WHAT TO DO —
What is needed is a word-for-word copy of the lines below from the one with "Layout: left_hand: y" through the one with "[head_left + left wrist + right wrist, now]", both included, with every picture left out.

AVAILABLE DATA —
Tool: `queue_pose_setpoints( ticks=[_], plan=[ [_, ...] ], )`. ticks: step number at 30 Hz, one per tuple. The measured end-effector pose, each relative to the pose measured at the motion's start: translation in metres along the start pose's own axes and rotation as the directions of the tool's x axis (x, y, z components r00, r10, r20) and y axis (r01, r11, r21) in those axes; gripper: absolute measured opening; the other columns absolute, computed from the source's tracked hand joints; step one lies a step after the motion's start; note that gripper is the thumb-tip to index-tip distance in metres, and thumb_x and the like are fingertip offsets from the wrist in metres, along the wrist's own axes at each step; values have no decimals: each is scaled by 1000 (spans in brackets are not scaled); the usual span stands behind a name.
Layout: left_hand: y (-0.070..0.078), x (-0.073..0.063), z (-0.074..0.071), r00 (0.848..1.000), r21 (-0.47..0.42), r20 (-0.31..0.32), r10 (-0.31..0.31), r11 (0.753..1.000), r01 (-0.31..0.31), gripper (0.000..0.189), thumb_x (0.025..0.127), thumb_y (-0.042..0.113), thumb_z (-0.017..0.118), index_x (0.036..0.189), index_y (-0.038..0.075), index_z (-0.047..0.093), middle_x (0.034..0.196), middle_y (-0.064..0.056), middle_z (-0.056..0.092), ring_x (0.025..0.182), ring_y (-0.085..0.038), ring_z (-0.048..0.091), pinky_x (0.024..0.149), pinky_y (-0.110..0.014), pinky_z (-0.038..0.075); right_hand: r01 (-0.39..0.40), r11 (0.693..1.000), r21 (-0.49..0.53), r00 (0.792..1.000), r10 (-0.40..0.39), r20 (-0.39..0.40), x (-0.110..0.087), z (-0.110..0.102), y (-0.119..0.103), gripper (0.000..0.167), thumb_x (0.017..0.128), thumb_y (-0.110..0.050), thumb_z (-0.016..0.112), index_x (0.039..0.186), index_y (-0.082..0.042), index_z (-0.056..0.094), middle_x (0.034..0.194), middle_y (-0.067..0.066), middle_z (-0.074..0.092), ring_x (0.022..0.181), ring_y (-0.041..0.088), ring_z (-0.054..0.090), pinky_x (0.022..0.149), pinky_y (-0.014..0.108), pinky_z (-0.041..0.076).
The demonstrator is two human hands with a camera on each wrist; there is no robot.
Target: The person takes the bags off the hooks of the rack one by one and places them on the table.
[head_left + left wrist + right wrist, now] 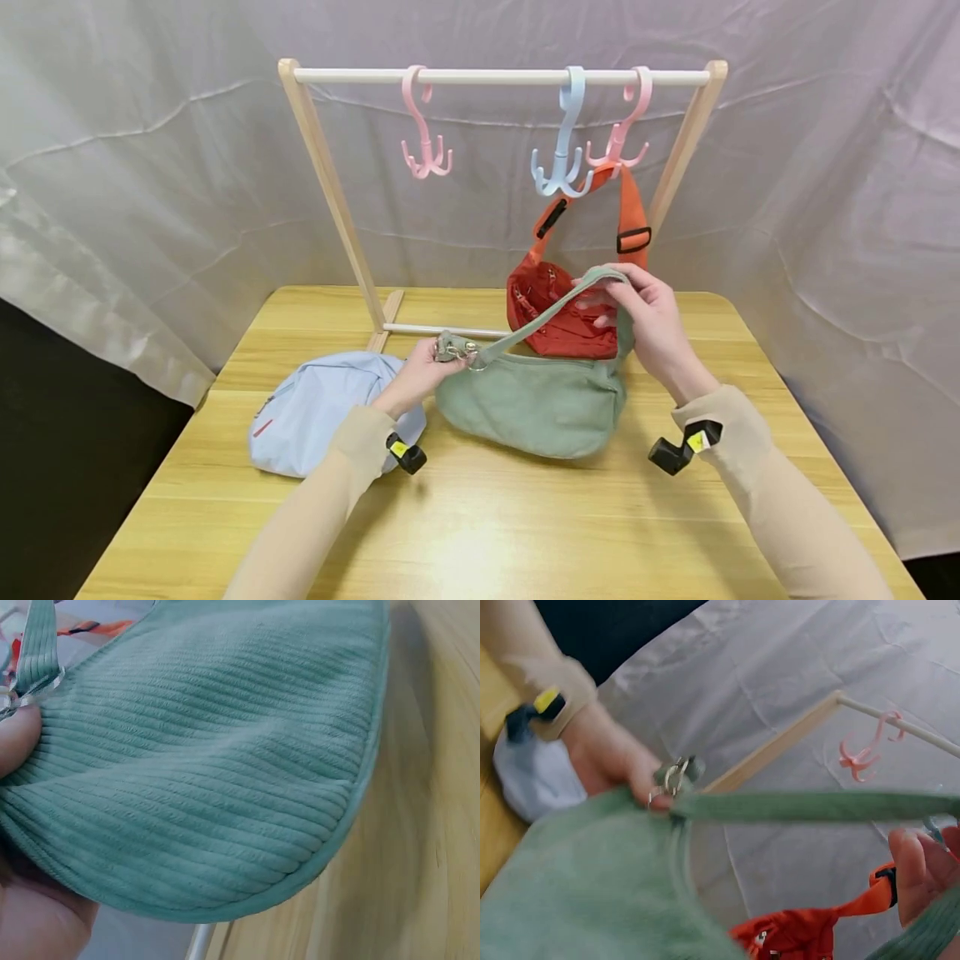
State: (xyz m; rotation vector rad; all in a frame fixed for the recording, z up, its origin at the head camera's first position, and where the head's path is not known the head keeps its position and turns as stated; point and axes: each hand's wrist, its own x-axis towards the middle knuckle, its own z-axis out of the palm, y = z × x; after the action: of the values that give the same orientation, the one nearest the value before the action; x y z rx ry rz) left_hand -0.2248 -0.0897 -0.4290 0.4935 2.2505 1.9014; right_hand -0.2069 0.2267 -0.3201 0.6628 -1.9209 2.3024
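Note:
A green corduroy shoulder bag (536,408) is held up over the front of the table by both hands. My left hand (416,373) pinches its upper left corner, beside the metal rings (673,780) that join the strap. The left wrist view shows the thumb on the bag's front, the palm partly hidden behind it. My right hand (654,315) holds the green strap (543,317) raised near its right end, some fingers spread behind it. Behind the bag, a red waist bag (558,321) hangs by its orange strap (632,204) from a pink hook (618,142).
A wooden rack with a white rail (495,77) stands at the back of the table. A blue hook (562,142) and another pink hook (423,133) hang from the rail. A light blue bag (318,408) lies on the left, partly behind the left forearm.

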Motion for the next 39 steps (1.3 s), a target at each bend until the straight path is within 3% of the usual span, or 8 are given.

RESPONSE TO THE EXERCISE —
Layout: left_hand: y (-0.070..0.078), x (-0.073..0.063), z (-0.074..0.071), r00 (0.848..1.000), r21 (-0.47..0.42), r20 (-0.31..0.32), r10 (-0.31..0.31), r11 (0.753..1.000), r01 (-0.31..0.31), gripper (0.000..0.189), thumb_x (0.025..0.127), thumb_y (-0.042..0.113), thumb_z (-0.017..0.118), index_x (0.036..0.189), index_y (-0.038..0.075), index_z (-0.047..0.093), middle_x (0.034..0.196), middle_y (-0.064..0.056), middle_z (-0.056..0.092), ring_x (0.025..0.182), ring_y (-0.085..0.038), ring_z (-0.048..0.091), pinky_x (0.024..0.149), pinky_y (-0.110..0.014), pinky_z (-0.038..0.075); right_hand: r01 (-0.39..0.40), r11 (0.693..1.000), r21 (-0.49..0.53), r00 (0.792..1.000), r10 (-0.40..0.39), r20 (-0.39..0.40), x (-0.110..0.087), z (-0.110..0.102), y (-0.119..0.103), gripper (0.000..0.167), thumb_x (0.017..0.128), thumb_y (-0.110..0.050), thumb_z (-0.016..0.112), index_x (0.039..0.186), index_y (-0.082..0.042), index_z (-0.056..0.094), middle_x (0.034..0.194), middle_y (-0.067..0.066), middle_z (-0.074..0.092), ring_x (0.022..0.181), ring_y (-0.041..0.088), ring_z (-0.054..0.090), pinky_x (0.022..0.149), pinky_y (-0.014..0.108), pinky_z (-0.041..0.076).
The demonstrator is two human hands with a camera on each wrist; there is no robot.
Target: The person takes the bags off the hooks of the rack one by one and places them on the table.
[head_left + left wrist + right wrist, now] 

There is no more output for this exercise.